"He didn't even get out of his vehicle," Lowther said. "He backed out and called dispatch."
When an animal control officer arrived, she attempted to catch the dog with a catch pole. The pit bull continued to act aggressively, Lowther said, so the officer used pepper spray on the dog. It still did not subdue the dog, so the officer called for another officer. Because the responding officer sounded distressed, Lowther said a sheriff's deputy accompanied the second animal control officer.

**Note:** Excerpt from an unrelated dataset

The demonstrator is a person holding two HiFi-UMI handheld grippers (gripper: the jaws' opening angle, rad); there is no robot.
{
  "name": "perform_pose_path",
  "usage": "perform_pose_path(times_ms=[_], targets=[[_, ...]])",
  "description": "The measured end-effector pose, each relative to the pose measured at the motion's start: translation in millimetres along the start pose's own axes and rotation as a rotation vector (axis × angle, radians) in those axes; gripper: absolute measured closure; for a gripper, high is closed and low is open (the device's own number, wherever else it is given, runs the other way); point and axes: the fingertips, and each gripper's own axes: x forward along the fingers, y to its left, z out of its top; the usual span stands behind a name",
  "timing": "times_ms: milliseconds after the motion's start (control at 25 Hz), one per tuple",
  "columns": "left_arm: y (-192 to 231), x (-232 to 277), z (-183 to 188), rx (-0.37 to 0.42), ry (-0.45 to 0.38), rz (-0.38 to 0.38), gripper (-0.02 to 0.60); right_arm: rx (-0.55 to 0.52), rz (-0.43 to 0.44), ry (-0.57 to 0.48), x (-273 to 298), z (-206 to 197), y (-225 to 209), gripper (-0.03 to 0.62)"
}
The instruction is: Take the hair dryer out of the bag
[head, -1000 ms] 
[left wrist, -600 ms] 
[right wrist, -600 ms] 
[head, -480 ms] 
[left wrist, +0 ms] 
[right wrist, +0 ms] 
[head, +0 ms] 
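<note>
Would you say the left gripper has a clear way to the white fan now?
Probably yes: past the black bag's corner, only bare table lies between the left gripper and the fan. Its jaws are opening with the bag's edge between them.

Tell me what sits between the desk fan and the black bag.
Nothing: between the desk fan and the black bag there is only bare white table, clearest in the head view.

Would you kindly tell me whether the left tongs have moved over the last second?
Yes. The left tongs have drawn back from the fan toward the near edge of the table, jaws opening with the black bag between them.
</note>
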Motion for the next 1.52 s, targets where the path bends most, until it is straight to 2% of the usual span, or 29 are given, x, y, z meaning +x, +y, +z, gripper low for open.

The second officer arrived, and they resumed trying to capture the dog, but it continued barking, snarling and lunging at the animal control officers.
"It was hackling its hair up and acting aggressive," Lowther said. "The dog was not cornered. The dog at any time could have ran. It was standing its ground and being aggressive."
After several minutes, the deputy decided that the dog was posing a threat to the animal control officers and the public, and shot the dog.Lowther said they found out after the shooting that the same dog had approached five landscapers in the area earlier in the day, and was also acting aggressively toward them. They chased the dog off with a shovel, he said.
A use of force review will be completed following the incident in order to determine if the deputy's actions were justified.
Lowther called the situation "rare," and said that the animal control officers had years of experience, and encounter aggressive dogs frequently.
"It's obviously not something we like to do," Lowther said. "The deputy felt the situation was getting out of control and someone would be bit or seriously injured."Efforts by The Tribune to contact the dog's owner were unsuccessful.